## [Goal of the exercise]
Starting at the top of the entries, restate word for word each line up to and including the one with "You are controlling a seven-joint".

### Records shown ###

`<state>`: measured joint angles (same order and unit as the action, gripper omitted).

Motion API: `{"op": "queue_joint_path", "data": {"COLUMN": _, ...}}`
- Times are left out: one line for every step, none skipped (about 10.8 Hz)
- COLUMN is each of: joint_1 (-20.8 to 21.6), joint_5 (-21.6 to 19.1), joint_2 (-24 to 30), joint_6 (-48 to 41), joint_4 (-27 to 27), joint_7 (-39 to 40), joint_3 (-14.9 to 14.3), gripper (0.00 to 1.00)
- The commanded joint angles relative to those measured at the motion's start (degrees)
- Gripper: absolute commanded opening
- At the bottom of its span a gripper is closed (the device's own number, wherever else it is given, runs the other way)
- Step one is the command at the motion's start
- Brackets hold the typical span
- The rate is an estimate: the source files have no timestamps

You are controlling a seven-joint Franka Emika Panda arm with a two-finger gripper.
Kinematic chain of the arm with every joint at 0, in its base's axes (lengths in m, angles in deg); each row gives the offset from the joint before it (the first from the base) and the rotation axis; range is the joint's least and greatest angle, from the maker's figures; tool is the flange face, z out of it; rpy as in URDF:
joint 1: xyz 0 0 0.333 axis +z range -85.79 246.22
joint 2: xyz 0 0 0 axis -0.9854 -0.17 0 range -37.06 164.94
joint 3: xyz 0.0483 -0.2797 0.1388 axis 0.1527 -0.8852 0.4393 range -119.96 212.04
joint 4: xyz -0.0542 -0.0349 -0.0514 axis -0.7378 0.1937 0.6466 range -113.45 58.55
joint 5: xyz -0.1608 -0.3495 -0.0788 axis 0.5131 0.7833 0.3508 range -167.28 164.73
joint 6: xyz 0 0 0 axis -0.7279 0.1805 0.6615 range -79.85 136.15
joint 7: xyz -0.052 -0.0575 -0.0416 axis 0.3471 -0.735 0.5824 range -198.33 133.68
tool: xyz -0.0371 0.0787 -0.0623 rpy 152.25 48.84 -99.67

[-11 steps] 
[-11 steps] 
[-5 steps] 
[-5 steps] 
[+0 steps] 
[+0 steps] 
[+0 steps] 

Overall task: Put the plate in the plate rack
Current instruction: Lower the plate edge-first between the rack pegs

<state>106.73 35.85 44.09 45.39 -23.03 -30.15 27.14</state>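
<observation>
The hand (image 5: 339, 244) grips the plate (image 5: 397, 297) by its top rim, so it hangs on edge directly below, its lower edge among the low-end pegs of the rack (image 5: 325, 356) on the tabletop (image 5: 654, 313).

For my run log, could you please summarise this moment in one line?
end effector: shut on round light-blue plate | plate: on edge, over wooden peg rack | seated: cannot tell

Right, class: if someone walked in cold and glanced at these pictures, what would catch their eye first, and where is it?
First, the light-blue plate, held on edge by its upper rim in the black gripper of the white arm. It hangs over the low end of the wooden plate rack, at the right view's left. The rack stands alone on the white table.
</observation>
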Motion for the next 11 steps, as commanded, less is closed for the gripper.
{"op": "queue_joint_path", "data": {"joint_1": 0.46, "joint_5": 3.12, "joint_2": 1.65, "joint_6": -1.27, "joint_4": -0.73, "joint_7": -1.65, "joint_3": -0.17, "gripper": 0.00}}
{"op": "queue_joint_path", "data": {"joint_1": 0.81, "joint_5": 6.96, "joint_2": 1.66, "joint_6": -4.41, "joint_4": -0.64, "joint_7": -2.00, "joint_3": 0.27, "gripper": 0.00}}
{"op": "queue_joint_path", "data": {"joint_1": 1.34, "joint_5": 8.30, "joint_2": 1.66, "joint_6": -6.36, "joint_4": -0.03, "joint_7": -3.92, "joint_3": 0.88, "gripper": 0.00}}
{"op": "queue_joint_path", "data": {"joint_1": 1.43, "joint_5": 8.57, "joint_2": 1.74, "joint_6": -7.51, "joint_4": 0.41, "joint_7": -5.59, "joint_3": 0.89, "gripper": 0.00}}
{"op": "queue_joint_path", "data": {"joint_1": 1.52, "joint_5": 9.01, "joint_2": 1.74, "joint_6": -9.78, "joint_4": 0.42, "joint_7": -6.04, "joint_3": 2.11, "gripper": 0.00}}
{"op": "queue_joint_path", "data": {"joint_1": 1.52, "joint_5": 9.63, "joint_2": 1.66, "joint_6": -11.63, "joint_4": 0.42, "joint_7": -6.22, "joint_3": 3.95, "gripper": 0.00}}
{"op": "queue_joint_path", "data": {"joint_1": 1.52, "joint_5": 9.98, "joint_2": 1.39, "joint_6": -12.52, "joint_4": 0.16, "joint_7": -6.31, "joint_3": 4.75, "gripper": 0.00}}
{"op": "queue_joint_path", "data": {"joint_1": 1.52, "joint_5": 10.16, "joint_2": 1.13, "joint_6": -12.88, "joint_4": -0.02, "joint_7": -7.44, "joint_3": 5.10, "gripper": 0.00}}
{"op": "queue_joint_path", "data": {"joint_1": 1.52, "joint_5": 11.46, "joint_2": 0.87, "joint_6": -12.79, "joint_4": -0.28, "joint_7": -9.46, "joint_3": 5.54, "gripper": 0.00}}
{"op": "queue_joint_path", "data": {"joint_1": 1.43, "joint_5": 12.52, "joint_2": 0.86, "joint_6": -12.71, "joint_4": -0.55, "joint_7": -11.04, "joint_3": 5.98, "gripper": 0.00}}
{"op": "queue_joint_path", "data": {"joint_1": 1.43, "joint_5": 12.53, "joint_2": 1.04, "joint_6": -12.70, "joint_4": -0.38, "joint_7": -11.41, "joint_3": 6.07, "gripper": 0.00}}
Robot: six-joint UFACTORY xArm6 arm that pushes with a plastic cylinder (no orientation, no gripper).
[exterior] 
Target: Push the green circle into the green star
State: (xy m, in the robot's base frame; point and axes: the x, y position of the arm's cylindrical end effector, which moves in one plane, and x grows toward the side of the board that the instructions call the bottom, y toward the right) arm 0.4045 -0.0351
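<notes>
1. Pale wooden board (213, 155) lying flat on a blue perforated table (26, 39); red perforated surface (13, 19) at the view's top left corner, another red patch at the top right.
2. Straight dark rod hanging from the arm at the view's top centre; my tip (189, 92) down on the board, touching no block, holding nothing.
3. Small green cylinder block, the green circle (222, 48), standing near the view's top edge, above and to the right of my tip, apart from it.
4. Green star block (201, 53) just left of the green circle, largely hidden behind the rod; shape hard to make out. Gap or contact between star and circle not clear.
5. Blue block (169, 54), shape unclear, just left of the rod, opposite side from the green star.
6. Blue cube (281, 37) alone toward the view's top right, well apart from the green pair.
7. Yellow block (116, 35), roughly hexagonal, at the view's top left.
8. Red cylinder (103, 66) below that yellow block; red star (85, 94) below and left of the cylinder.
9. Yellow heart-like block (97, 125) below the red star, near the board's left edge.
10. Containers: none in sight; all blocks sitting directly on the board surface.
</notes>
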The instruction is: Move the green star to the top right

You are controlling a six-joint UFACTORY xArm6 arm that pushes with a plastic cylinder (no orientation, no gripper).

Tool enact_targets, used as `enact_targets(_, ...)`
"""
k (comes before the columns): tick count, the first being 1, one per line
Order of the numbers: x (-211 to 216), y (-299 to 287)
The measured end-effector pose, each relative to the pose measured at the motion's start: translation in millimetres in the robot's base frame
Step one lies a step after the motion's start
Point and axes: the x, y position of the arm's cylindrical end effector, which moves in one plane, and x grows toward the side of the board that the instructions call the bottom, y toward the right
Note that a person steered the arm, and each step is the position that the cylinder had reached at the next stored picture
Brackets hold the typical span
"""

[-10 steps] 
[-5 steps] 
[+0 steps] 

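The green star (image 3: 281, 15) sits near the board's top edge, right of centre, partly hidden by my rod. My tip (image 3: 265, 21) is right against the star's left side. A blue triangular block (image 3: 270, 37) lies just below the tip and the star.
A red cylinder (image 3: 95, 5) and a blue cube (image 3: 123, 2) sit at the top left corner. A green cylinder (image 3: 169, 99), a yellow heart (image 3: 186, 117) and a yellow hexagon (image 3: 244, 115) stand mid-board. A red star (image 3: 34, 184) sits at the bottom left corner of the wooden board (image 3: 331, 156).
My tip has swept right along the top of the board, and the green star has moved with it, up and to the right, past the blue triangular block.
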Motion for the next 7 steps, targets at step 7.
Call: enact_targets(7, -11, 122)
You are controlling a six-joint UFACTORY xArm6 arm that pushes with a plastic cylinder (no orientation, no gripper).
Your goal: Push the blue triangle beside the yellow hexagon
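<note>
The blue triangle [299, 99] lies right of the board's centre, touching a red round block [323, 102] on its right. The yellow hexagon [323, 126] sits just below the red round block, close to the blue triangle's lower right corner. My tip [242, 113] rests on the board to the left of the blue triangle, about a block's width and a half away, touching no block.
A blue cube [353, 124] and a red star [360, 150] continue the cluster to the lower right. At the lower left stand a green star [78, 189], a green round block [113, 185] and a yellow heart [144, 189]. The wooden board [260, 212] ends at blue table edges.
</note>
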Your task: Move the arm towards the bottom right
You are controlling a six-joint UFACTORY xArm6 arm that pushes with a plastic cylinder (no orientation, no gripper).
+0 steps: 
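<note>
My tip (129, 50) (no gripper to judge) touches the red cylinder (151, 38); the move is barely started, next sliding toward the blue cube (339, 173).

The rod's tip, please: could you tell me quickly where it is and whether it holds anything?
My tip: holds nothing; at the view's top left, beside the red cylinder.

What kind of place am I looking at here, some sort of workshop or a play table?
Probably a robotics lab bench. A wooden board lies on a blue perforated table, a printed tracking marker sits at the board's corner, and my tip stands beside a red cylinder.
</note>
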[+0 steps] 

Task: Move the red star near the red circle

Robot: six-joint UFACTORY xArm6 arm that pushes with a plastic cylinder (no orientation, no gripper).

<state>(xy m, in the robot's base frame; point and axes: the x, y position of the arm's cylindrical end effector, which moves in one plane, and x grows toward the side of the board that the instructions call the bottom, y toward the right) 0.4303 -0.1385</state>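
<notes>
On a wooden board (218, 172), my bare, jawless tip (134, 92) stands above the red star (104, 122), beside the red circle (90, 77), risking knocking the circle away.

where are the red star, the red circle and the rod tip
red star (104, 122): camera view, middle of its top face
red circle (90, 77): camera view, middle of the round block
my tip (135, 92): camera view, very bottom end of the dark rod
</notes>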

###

## [Solution]
`<state>`: measured joint angles (same order and unit as the action, gripper omitted).

Motion API: `{"op": "queue_joint_path", "data": {"COLUMN": _, ...}}`
- Times are left out: one line for every step, none skipped (about 10.8 Hz)
- COLUMN is each of: joint_1 (-20.8 to 21.6), joint_5 (-21.6 to 19.1), joint_2 (-24 to 30), joint_6 (-48 to 41), joint_4 (-27 to 27), joint_7 (-39 to 40), joint_3 (-14.9 to 14.3), gripper (0.00 to 1.00)
- The commanded joint angles relative to those measured at the motion's start (degrees)
- Gripper: absolute commanded opening
- At the bottom of its span a gripper is closed (the device's own number, wherever else it is given, runs the other way)
- Step one is the command at the motion's start
- Brackets hold the typical span
- The rate is an estimate: the source files have no timestamps

You are controlling a seven-joint Franka Emika Panda arm with a two-finger gripper.

The required output has been given.